Assigned task: What follows is a listing; restate every line of it word for word.

Given data:
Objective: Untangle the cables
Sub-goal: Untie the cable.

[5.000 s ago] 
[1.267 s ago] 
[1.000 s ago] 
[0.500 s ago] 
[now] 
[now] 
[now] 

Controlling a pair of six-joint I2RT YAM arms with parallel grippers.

Response for this exercise:
Objective: Untangle the cables
Sub-goal: Untie the cable.

[5.000 s ago] 
[1.267 s ago] 
[1.000 s ago] 
[0.500 s ago] 
[now] 
[now] 
[now] 

Controlling a pair of six-joint I2RT YAM arms with parallel grippers.

The exercise closes with this answer.